Lynch’s castle was built in the 14th century, after which time it went through a series of dramatic rebuilds and expansions. There was a time when the Lynch family was preeminent in Galway, and their legacy persists to this day. The structure itself is forbiddingly Gothic, guarded by ominous gargoyles.
Nora Barnacle House
Nora Barnacle was the wife of author James Joyce, and this was her house before she married him. Today, it’s a shrine to her life and their relationship. Exhibits feature photographs of the couple and letters that they wrote to one another.
Hall of the Red Earl
One of the most beautiful things of the Hall of the Red Earl is that it was lost for the better part of a millennium. Its foundations were unearthed during a construction project at the Custom House in the 1900s. Richard the Red Earl once held court here and entertained visiting guests.
Galway Irish Crystal Heritage Centre
Galway has a worldwide reputation for crystal, and it has for many years. For an up-close look at how the crystal is cut, visit this heritage centre on Dublin Road.
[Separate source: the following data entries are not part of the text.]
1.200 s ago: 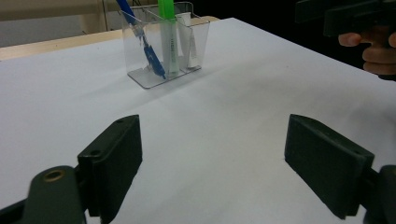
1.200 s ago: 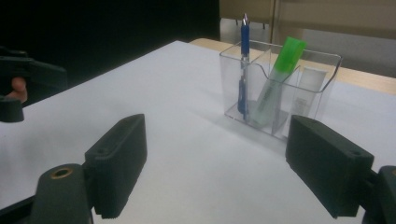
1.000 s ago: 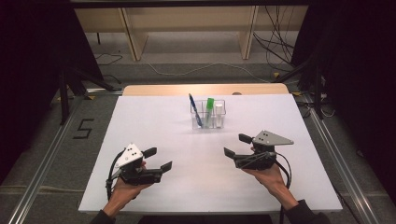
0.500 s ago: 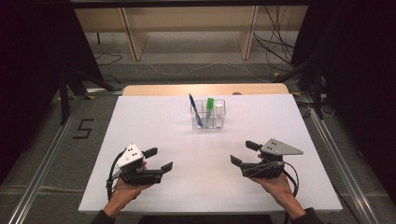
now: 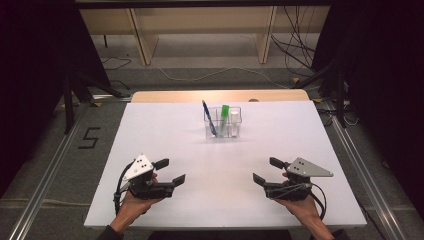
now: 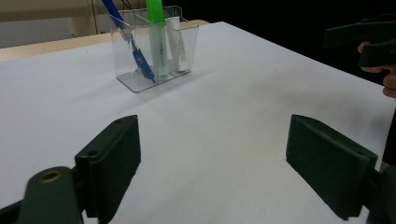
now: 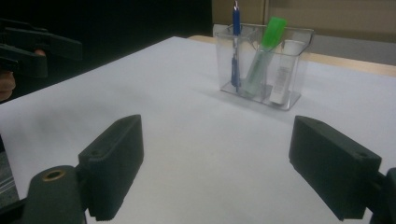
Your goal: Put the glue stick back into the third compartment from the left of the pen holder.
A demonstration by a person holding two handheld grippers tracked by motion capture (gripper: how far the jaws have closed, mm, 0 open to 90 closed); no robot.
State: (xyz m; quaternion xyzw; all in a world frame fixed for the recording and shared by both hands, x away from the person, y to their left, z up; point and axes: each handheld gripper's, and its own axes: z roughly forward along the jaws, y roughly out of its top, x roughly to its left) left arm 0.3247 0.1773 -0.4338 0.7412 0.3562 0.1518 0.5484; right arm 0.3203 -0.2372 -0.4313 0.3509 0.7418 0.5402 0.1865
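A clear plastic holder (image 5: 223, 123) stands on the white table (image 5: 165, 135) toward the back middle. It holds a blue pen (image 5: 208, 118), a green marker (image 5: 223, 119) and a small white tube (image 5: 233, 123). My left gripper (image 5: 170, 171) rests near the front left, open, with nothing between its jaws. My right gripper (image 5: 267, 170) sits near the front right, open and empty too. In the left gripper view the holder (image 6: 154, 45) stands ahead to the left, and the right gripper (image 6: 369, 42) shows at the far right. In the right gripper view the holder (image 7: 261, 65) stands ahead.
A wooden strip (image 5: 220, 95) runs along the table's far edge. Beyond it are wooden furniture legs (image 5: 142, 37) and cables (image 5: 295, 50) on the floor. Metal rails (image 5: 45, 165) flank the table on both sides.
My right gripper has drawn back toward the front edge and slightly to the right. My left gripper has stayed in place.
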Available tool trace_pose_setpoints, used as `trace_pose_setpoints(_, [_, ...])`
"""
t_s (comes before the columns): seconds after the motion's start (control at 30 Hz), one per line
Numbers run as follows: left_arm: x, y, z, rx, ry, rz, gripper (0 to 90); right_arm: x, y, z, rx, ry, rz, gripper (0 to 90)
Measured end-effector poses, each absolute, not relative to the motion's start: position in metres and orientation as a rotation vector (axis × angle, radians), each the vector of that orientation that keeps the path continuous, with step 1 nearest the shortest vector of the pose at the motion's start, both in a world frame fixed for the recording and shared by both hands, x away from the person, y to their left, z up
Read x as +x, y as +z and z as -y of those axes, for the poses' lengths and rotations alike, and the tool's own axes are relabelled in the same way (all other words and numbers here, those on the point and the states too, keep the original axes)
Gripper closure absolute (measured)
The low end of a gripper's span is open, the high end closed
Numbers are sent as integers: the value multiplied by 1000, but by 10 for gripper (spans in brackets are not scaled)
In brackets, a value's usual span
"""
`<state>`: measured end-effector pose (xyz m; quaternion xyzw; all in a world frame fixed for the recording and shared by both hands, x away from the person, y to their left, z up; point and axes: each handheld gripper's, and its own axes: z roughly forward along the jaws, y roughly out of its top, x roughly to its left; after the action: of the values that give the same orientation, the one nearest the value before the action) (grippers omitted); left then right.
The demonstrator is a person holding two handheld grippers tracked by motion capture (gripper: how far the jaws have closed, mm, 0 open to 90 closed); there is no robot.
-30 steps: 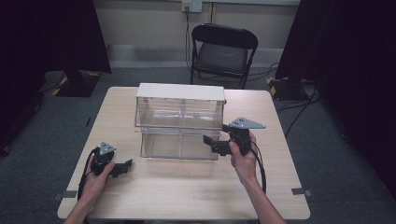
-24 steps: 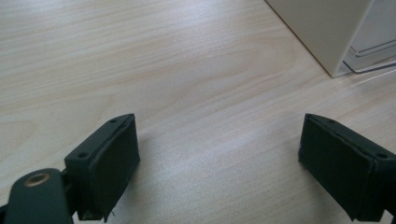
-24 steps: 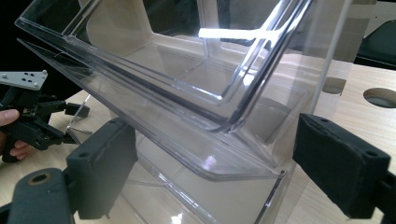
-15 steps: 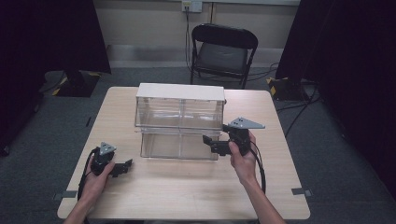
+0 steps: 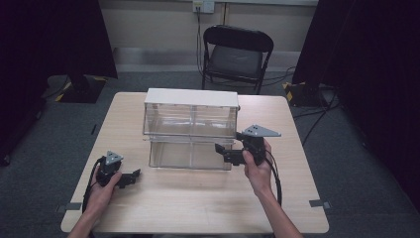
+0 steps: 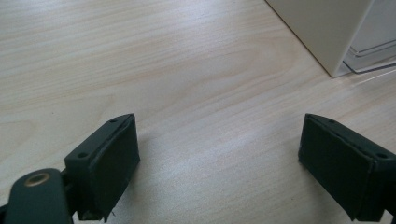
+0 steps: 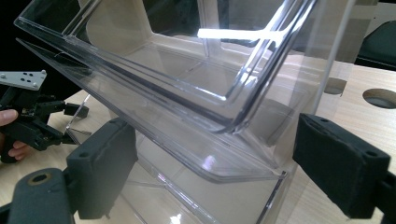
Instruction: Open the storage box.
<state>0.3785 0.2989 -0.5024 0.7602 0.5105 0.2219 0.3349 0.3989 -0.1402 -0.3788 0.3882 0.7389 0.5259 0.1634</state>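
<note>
On the left of the pale wooden surface (image 5: 198,203), the left tool (image 5: 130,177) rests low with its jaws spread wide and empty, well apart from the clear plastic two-tier drawer cabinet with a white top (image 5: 190,129). That cabinet stands mid-surface, long axis running left to right, its see-through drawers apparently empty. The right tool (image 5: 221,151) is far nearer: its jaws, also wide apart and holding nothing, sit at the cabinet's lower right front corner, pointing leftward at it. In the right gripper view the transparent drawer edge (image 7: 224,116) lies between the jaws.

Blk folding chair (image 5: 236,52) behind table (image 5: 198,208); wall outlet (image 5: 203,5).
</note>
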Motion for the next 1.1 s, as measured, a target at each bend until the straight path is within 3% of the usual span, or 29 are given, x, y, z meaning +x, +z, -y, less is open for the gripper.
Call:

St Nicholas’ Collegiate Church
Galway’s position on the west coast of Ireland made it an important place for Atlantic-bound sailors to weigh anchor. With that in mind, this 14th-century church (which is near the Nora Barnacle house) is named after St Nicholas, the patron saint of sailors. If you’re not convinced of the church’s clout on the high seas, consider the fact that Christopher Columbus said a prayer here before shipping off in 1477.
National Aquarium of Galway
It makes since that a city with a church worthy of Christopher Columbus’ patronage would also have the country’s largest aquarium. Kids will enjoy the splash pool and its resident sea bass. However the biggest (literally) is the skeleton that beached itself in Kerry a couple of decades ago. The bones alone weigh a whopping five metric tonnes.
Spanish Arch and Medieval Walls
The Spanish Arch is actually a vestige of the medieval walls that once encircled Galway. Historians have differing ideas regarding the original role of the arch. However, most speculate that it was used to regulate the flow of Spanish wine imports – thus the name.